Malone Man Convicted of Conspiring to Distribute Marijuana (U.S. Attorney for the Northern District of New York)

Allan Peters, 42, of Malone, N.Y.,was found guilty of conspiracy to distribute more than 1,000 kilograms of marijuana by a jury yesterday following a four-day jury trial in Syracuse, New York. Peters is scheduled to be sentenced on July 10, 2014 in Syracuse. He faces a maximum of life in prison and a $10 million fine. During trial, the government offered evidence that from at least 2005 through 2011, Peters and many others smuggled thousands of pounds of marijuana into the United States and sent millions of dollars in drug proceeds back to Canada. They used property controlled by Peters in Syne, Quebec, Canada on the Akwesasne Mohawk Indian Reservation as a staging area for the hockey bags of marijuana being smuggled into the United States.
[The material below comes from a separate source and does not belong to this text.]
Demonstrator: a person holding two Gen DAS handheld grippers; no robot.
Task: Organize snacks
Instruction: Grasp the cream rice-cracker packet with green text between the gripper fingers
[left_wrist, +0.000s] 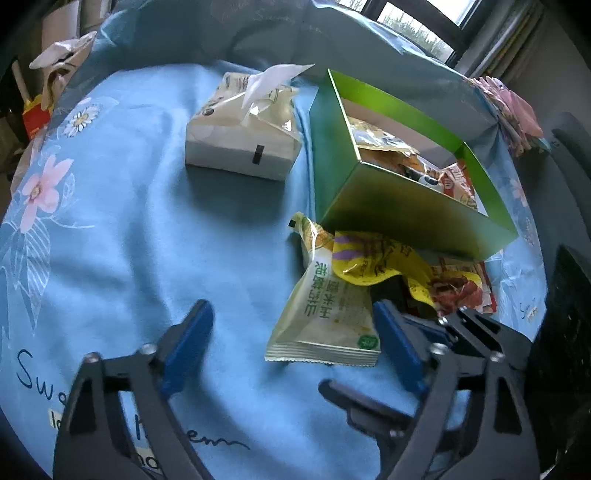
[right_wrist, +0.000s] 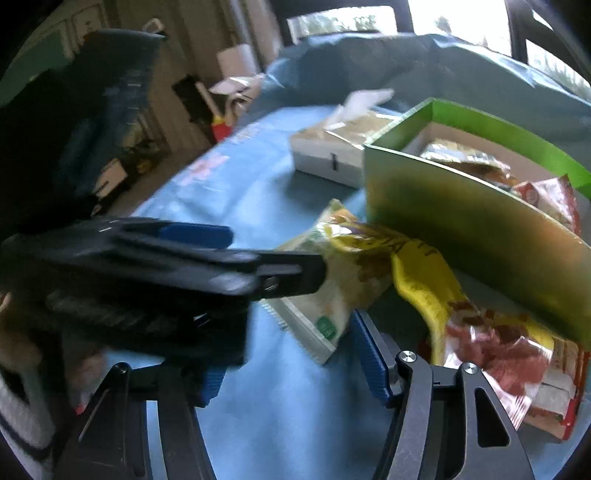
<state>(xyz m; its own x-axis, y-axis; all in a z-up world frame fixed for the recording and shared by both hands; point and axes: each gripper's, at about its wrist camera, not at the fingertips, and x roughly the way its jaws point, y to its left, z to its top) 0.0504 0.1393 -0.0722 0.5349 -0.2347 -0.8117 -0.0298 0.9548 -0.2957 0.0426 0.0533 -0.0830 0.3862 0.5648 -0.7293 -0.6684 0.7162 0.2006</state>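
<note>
A green box (left_wrist: 399, 206) (right_wrist: 476, 221) stands open on the blue cloth and holds several snack packets (left_wrist: 384, 138). In front of it lie a pale green packet (left_wrist: 328, 317) (right_wrist: 328, 295), a yellow packet (left_wrist: 373, 262) (right_wrist: 424, 280) and a red packet (left_wrist: 461, 291) (right_wrist: 509, 350). My left gripper (left_wrist: 291, 325) is open, low over the cloth, with the pale green packet beside its right finger. It also shows in the right wrist view (right_wrist: 236, 247). My right gripper (right_wrist: 288, 365) is open and empty just short of the packets; it also shows in the left wrist view (left_wrist: 476, 332).
A soft pack of tissues (left_wrist: 243, 136) (right_wrist: 332, 147) lies left of the box. The blue flowered cloth (left_wrist: 110, 229) covers the table. A red carton (left_wrist: 35, 118) and paper bag stand beyond the far left edge. Folded pink cloth (left_wrist: 517, 110) lies at the far right.
</note>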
The bags, which normally contained 100 to 200 pounds of marijuana, were then transported into the United States.

Canadian Man Sentenced for Smuggling more than $5 million worth of “Molly” into the United States (U.S. Attorney for the Northern District of New York)
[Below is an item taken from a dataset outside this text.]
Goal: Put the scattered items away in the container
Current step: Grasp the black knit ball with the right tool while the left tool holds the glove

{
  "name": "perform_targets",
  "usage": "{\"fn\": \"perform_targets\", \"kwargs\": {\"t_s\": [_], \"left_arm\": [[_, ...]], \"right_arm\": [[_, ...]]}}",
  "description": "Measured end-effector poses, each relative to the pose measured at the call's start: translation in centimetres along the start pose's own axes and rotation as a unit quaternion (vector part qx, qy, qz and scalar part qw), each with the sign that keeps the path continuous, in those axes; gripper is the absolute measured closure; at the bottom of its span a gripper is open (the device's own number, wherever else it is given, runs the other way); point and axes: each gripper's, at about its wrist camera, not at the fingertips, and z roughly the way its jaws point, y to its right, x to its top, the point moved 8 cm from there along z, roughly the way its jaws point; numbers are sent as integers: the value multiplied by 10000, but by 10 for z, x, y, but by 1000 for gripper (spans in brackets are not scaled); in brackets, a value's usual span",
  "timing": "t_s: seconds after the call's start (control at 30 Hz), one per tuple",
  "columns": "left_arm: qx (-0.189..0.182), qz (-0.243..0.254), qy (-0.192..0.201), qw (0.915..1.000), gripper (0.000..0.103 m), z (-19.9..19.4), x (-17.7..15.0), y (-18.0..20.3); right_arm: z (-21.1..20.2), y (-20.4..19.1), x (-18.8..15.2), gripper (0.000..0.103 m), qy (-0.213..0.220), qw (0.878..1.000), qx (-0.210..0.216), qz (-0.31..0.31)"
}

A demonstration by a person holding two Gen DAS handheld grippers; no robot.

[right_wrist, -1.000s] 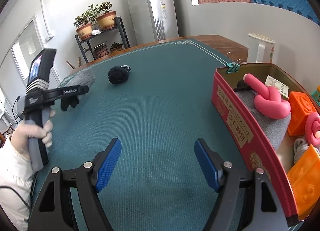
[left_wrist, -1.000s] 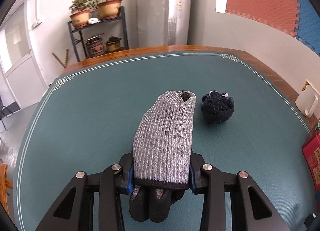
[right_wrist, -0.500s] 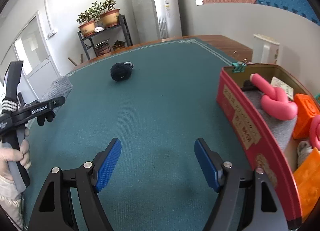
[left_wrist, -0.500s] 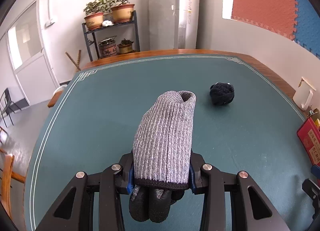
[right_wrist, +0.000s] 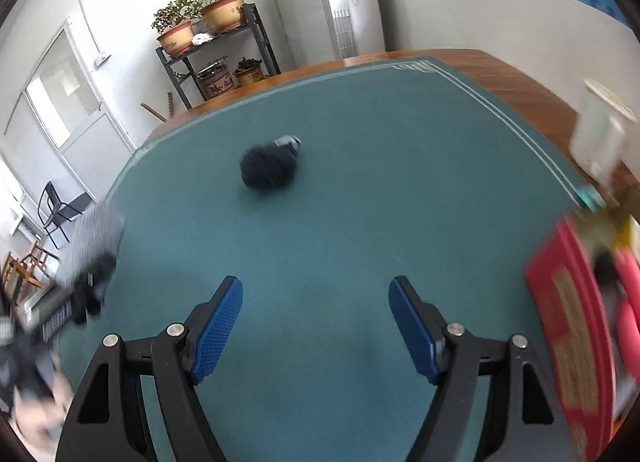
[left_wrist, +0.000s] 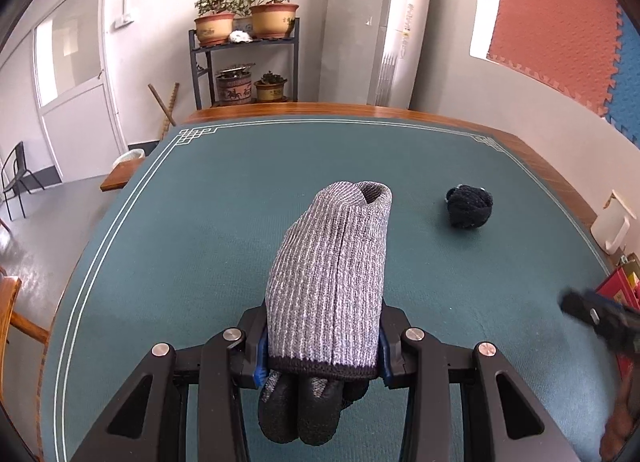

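Left wrist view: left gripper (left_wrist: 322,346) clamps grey knit glove (left_wrist: 332,282) above green table mat (left_wrist: 192,242). Dark sock ball (left_wrist: 468,208) on mat at 2 o'clock. Right gripper (right_wrist: 316,326) spread wide, holding nothing; red tin (right_wrist: 568,326) blurred at 3 o'clock.
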Motion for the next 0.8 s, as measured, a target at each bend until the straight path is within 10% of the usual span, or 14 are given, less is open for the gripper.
{"fn": "perform_targets", "kwargs": {"t_s": [0.4,0.8], "left_arm": [[76,-234,-211,9995,62,18,-5,-16],[44,-203,-297,9993,62,23,-10,-11]], "right_arm": [[76,-28,67,24,76,9987,-454,-219],[116,-35,70,33,-349,9993,4,-94]]}}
Joel Cunningham, 30, of Ottawa, Canada, was sentenced to 14 years in prison by U.S. District Court Judge Glenn T. Suddaby. The sentence follows Cunningham’s Sept. 20, 2013 guilty plea to one count of possession with intent to distribute a controlled substance. On April 9, 2013, Cunningham was observed entering the United States from Canada through an unmanned border crossing in the Akwesasne Mohawk Reservation. Members of the Border Enforcement Security Task Force in Massena, New York followed Cunningham and later stopped him. Law enforcement officers searched the sport utility vehicle driven by Cunningham and found 58,183 grams of 3,4-Methylenedioxymethamphetamine Hydrochloride (commonly known as “Molly”), as well as over $140K in U.S. currency, in hidden compartments and duffel bags. The street value of the substance was over $5 million.


Nevada Man Sentenced for Voluntary Manslaughter (U.S. Attorney for the District of North Dakota)
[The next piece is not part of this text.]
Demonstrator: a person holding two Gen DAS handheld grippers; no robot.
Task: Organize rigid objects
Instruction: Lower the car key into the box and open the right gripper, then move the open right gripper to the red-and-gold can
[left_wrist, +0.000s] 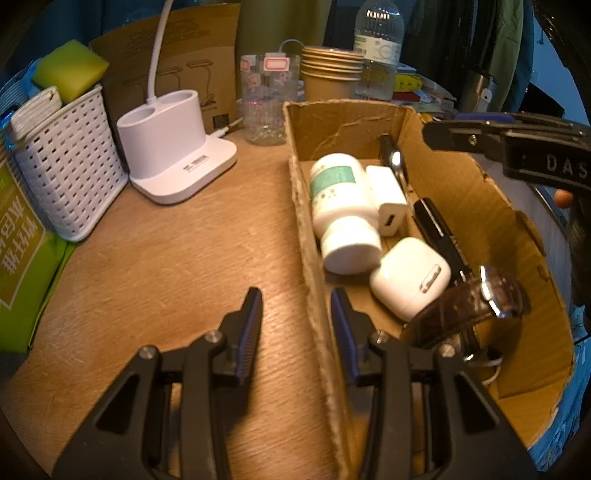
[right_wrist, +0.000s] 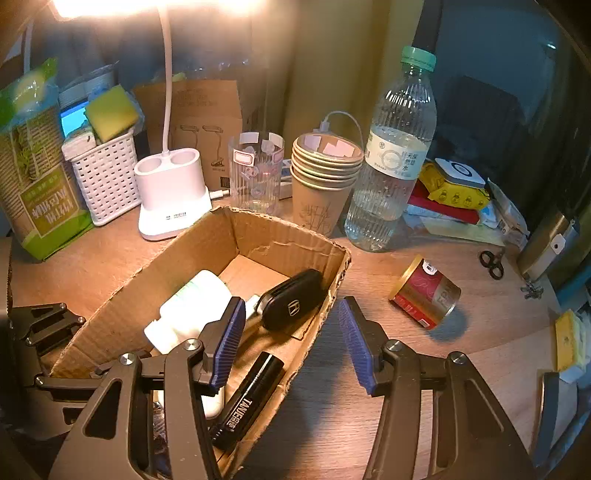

U.S. Attorney Timothy Q. Purdon announced that on Jan. 24, 2014, Waylon S. Hicks, 22, Schurz, Nev., was sentenced by U.S. District Judge Daniel L. Hovland after having been convicted of a charge of voluntary manslaughter by a federal jury on Sept. 20, 2013. Judge Hovland sentenced Hicks to nine years in federal prison, to be followed by three years of supervised release. On July 20, 2012, Hicks stabbed Jeremiah Sage in the chest while the two were in a motor vehicle parked at the New Town Marina on the Fort Berthold Indian Reservation. The vehicle subsequently caught on fire. Sage’s body was located inside the vehicle after the fire was extinguished. According to testimony from the North Dakota State Medical Examiner, Sage died from the stab wound to the chest.